Au Sénégal, le campus de l’Université Cheikh Anta Diop de Dakar (Ucad) a enregistré le décès d’un étudiant le lundi 09 février 2026 lors d’une manifestation contre les arriérés de bourses.

Le gouvernement sénégalais a ordonné la fermeture de la cité universitaire de l’Université Cheikh Anta Diop de Dakar, au lendemain de la mort d’un étudiant en médecine lors de heurts avec la police.

« Des évènements graves survenus le 9 février 2026 à l’Université Cheikh Anta Diop de Dakar ont conduit au décès de l’étudiant Abdoulaye Ba, inscrit en deuxième année de licence en médecine », indique un communiqué de la porte-parole du gouvernement, Marie-Rose Khady Fatou Faye.

Après ce drame, les autorités sénégalaises ont fermé le « campus social » (la cité universitaire) de l’Ucad, et ce « jusqu’à nouvel ordre ».

Sur les réseaux sociaux, la violence des affrontements entre étudiants et policiers dans la nuit du 9 au 10 février a émus plus d’un. Sur certaines images, des membres des forces de sécurité pénètrent dans l’enceinte de l’université, tirant des gaz lacrymogènes dans les pavillons tandis que des étudiants ripostent avec des jets de pierre.
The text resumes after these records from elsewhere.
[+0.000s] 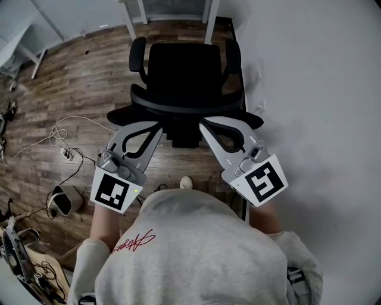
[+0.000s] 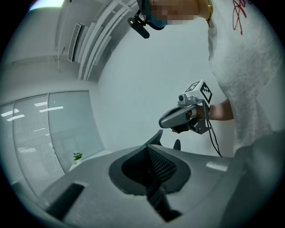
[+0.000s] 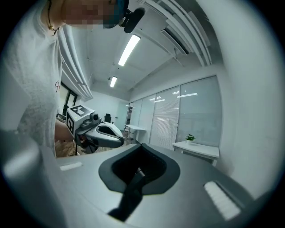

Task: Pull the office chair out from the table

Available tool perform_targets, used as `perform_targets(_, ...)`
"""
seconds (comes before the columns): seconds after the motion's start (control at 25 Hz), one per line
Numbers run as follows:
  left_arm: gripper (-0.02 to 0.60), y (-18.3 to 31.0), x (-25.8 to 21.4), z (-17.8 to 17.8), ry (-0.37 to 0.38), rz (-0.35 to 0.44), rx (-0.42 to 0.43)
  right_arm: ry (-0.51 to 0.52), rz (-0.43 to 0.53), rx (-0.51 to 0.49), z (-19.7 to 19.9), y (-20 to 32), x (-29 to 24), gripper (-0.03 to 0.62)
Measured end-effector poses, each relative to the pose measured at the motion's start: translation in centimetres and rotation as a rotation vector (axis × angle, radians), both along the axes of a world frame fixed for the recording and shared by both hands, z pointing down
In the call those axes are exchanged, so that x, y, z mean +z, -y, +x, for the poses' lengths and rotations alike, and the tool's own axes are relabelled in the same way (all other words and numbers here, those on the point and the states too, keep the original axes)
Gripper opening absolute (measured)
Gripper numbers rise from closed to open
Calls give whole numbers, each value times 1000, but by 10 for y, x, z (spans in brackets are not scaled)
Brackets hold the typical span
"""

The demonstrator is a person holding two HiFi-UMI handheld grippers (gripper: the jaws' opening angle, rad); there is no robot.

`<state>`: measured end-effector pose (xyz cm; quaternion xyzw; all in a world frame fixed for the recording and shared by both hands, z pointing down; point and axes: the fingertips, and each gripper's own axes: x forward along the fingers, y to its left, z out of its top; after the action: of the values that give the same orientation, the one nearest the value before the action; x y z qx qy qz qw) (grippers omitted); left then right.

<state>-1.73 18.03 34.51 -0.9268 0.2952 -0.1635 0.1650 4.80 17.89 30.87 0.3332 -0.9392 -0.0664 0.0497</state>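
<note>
Gripping the office chair [image 1: 184, 71] by its backrest rim [image 1: 181, 108]: left gripper [image 1: 156, 124] and right gripper [image 1: 205, 123] both clamped shut on it, one each side, likely for a straight, even pull. Chair sits just beside the table [image 1: 209, 18], seat facing it.

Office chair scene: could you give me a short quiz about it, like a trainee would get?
1. True or false: the office chair stands on carpet.
2. Which part of the chair do the left claw and right claw meet? A seat cushion; B backrest; C wheels.
3. Fill in: both claws are ___ (open or shut).
Key: 1 false, it is a wooden floor; 2 B; 3 shut.
</note>
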Motion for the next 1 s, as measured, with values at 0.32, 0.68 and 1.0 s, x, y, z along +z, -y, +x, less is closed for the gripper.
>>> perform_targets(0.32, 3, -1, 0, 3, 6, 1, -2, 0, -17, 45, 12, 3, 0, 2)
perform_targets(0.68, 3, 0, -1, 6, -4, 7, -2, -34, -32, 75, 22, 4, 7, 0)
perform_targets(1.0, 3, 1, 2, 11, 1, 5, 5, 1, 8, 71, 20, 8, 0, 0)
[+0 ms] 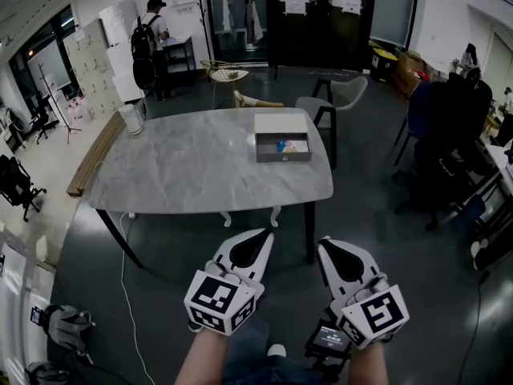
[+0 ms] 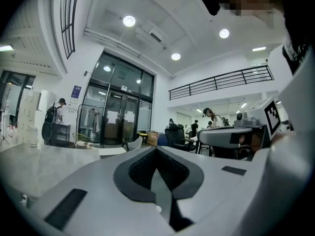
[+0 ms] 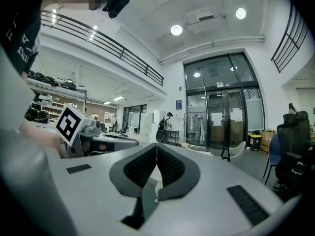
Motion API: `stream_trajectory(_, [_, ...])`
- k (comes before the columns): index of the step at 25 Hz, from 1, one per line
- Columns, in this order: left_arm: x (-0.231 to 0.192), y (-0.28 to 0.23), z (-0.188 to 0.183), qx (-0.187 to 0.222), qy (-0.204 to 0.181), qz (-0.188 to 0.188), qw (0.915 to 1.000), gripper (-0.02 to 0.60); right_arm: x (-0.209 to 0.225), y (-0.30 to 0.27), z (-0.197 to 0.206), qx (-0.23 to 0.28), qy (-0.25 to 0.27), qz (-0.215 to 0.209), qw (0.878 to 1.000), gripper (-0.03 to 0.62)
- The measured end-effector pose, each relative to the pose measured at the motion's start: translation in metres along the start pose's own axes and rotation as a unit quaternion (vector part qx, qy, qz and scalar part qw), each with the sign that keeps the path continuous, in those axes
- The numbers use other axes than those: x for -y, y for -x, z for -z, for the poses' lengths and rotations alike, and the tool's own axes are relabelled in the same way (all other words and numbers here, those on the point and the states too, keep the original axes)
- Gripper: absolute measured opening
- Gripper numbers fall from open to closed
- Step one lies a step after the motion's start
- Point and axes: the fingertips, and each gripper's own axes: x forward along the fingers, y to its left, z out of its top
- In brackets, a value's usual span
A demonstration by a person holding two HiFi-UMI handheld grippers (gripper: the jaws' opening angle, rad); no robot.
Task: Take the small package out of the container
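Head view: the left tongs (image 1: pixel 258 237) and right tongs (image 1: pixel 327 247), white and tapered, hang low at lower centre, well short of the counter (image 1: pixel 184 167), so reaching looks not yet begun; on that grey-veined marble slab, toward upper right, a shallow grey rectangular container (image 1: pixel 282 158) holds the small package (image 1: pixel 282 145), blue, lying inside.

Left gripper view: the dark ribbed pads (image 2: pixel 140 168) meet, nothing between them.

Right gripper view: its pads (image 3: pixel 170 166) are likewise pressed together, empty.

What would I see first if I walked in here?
The left tongs and right tongs, white, shut and empty, stick out at the bottom. Ahead stands a grey table with an open box near its right end, a small blue thing inside.
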Motion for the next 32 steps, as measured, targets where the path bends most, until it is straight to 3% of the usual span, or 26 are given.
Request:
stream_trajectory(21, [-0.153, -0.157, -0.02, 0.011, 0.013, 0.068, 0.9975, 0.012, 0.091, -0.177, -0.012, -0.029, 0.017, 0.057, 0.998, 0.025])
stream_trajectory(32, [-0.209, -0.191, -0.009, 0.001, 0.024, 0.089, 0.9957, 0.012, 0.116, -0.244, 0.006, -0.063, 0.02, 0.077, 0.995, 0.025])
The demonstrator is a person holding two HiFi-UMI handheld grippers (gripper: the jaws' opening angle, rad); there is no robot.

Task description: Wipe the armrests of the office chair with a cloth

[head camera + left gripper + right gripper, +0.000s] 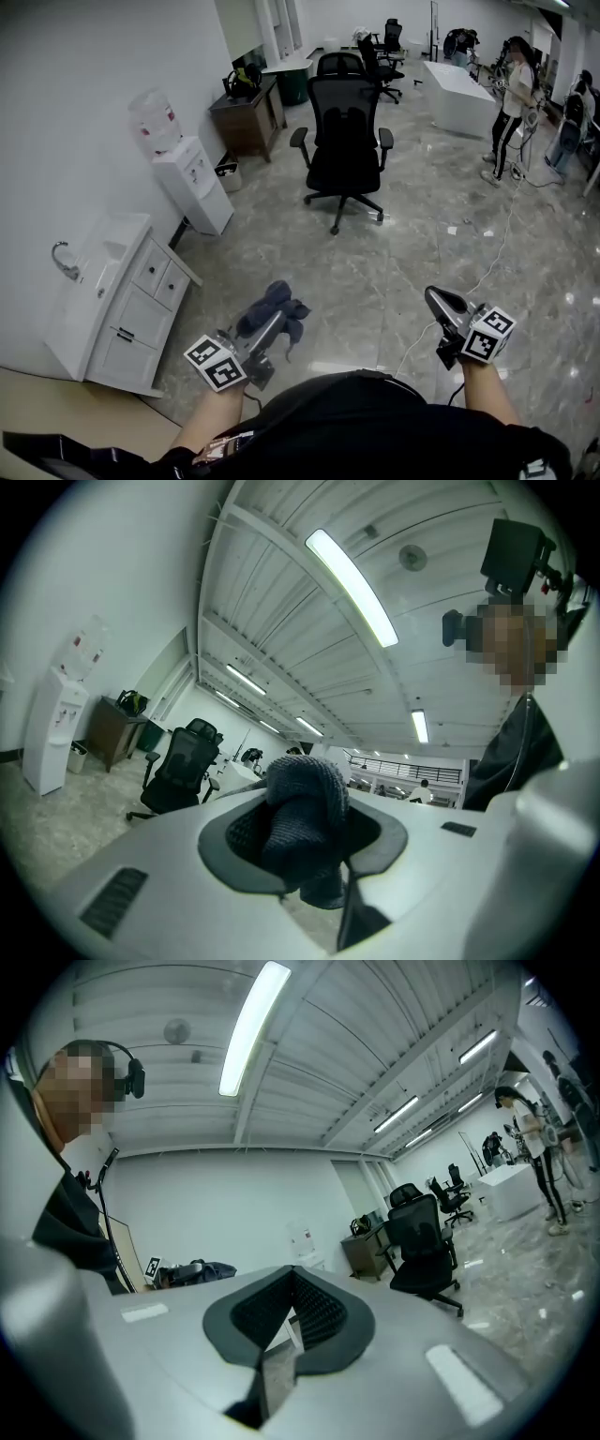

Le gouvernement sénégalais n’a pas donné les circonstances du décès du jeune homme. Pour sa part, l’Amicale des étudiants de la Faculté de médecine, de pharmacie et d’odontologie a déploré dans un communiqué le « décès tragique du camarade Abdoulaye Ba survenu à la suite de tortures policières perpétrées sur sa personne ».

L’Amicale rappelle qu’Abdoulaye Ba était étudiant en deuxième année de chirurgie dentaire. « Celui-ci n’était même pas sorti pour manifester, il était dans sa chambre car ne pouvant quitter le campus social envahi illégalement par les forces de l’ordre ».

L’association affirme que des forces de l’ordre ont « torturé » le jeune homme dans sa chambre, avant « de le relâcher grièvement blessé ». De son côté, le gouvernement a appelé l’ensemble des acteurs concernés « à la retenue » et a dit s’engager à ce que « toute la lumière soit faite sur les circonstances de ce drame ».

Les étudiants étudiants sénégalais sont en colère et reprochent au gouvernement de vouloir supprimer définitivement le paiement de leurs arriérés.

Dans ce pays, le calendrier universitaire connaît depuis plusieurs années des perturbations. Les étudiants des universités sénégalaises protestent régulièrement ces dernières années contre des retards de paiement de leurs arriérés de bourse, des manifestations émaillées de heurts avec les forces de l’ordre.